Heads Spirits from the beginning of the run that contain a high percentage of low boiling alcohols and other compounds such as aldehydes and ethyl acetate.

Hearts The desirable middle alcohols from your run.

HETP Height Equivalent of a Theoretical Plate.

Hydrometer Sometimes referred to as an SG meter is an instrument that measures the weight or gravity of a liquid in relation to the weight of water. Cannot be used to measure alcohol already in a mixture. Sometimes referred to as wine or triple scale hydrometer for measuring sugar content in washes.

Herms Heat Exchanged Recirculating Mash System.

Lees What is left in your fermenter after the liquid is siphoned into the still usually contains spent nutrients and barm.

Liebig A straight-tube jacketed condenser at the product end of a still.

LM Liquid Management reflux still.

Low Wines The spirits collected from the first distillation.

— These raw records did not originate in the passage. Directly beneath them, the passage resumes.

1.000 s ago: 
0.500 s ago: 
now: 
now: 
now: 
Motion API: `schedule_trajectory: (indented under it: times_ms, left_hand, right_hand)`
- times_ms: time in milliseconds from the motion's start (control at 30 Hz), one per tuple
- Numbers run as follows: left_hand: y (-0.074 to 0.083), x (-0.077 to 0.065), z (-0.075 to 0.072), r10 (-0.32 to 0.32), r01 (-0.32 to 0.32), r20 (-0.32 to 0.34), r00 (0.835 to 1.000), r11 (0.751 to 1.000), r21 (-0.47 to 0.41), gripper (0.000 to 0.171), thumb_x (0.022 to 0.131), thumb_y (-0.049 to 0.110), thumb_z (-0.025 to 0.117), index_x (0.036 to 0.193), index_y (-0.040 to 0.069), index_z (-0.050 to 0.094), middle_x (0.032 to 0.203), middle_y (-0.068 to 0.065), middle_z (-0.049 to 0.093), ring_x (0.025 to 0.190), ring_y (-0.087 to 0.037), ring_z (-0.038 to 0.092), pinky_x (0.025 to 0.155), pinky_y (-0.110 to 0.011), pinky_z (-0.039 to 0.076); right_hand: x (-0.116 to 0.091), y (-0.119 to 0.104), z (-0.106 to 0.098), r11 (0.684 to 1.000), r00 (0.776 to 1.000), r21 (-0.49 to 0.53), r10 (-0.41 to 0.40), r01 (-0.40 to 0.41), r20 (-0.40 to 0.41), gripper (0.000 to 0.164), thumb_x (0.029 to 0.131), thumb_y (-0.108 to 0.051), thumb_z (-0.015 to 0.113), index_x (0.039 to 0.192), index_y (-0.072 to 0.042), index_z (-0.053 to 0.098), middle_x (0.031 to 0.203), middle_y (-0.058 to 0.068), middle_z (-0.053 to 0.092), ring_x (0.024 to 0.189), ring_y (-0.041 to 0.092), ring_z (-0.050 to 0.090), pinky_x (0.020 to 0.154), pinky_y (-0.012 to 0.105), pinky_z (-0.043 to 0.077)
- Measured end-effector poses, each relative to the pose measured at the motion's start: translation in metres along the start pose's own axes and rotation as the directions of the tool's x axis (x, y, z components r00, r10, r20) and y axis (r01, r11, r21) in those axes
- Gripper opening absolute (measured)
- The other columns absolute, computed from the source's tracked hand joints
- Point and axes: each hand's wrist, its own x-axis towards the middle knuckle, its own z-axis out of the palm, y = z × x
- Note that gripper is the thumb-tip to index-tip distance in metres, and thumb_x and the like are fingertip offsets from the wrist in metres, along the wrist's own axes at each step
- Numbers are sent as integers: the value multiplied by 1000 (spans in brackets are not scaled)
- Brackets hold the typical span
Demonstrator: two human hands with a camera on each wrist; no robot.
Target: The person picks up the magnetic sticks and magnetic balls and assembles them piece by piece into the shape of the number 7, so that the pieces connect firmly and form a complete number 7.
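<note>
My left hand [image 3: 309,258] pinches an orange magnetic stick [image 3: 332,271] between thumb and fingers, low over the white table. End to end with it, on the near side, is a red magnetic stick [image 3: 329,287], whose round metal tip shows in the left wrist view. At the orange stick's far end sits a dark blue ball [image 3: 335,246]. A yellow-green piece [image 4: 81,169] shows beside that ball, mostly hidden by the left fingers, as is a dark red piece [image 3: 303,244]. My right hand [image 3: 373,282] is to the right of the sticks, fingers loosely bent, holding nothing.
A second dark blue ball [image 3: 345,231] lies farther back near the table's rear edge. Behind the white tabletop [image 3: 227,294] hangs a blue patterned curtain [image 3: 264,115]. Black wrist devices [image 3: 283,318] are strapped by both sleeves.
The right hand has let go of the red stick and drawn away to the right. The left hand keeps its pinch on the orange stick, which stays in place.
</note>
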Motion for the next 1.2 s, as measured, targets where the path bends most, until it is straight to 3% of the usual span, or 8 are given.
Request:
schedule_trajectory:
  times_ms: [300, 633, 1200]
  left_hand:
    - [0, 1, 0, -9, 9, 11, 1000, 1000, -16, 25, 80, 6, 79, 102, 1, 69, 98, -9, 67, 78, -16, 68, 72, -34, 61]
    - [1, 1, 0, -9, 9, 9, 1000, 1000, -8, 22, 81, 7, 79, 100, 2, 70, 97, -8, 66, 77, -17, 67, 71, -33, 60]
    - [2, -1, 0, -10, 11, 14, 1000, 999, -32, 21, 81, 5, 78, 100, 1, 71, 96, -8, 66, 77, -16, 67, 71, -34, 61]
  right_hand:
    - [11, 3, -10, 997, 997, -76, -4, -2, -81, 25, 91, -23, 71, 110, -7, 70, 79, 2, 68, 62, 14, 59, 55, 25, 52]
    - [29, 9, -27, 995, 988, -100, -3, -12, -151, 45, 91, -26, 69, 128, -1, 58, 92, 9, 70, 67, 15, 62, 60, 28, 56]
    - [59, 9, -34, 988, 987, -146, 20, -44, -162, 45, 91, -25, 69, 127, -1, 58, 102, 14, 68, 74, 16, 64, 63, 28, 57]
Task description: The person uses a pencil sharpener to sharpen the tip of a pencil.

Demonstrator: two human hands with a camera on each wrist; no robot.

Lyne Arm In a pot still the tubing from the pot’s head to the condenser.

Mash A mixture of ground malted grains and hot water.

Malting The process used to prepare grains [commonly barley and wheat] into a form where fermentable sugars can be produced (by mashing). Malting grain breaks down the protein-starch matrix in grain, allowing the starch to be accessed by enzymes to convert it to fermentable sugars. Malting also produces the enzymes needed for this conversion. Malting involves 3 main steps: Germination, Kilning and Gristing.

Malt Sprouted Dried grains. Malted grains contain enzymes that convert starches into fermentable sugars.

Mash Tun A double-jacketed tank with a false bottom in which hot water and grains are mixed.

Must A fermentable liquid that uses the sugars from fruit.

Mum Mason’s Universal Mash also known as TPW, a nutrition-enhanced tomato-paste sugar wash.

Neutral See NGS.

NGS Neutral Grain Spirits 190 + proof alcohol.

Oaking Aging your liquor in oak barrels, chips or sticks.

OG Original Gravity The density of the wash before fermentation.

Packing Material used in a still’s column to increase the surface area and thus the reflux and quality of the alcohol.

Parrot A device resembling a bird that attaches to the still or is at the point of collection that floats the alcoholometer (alcometer, proof and Traille hydrometer).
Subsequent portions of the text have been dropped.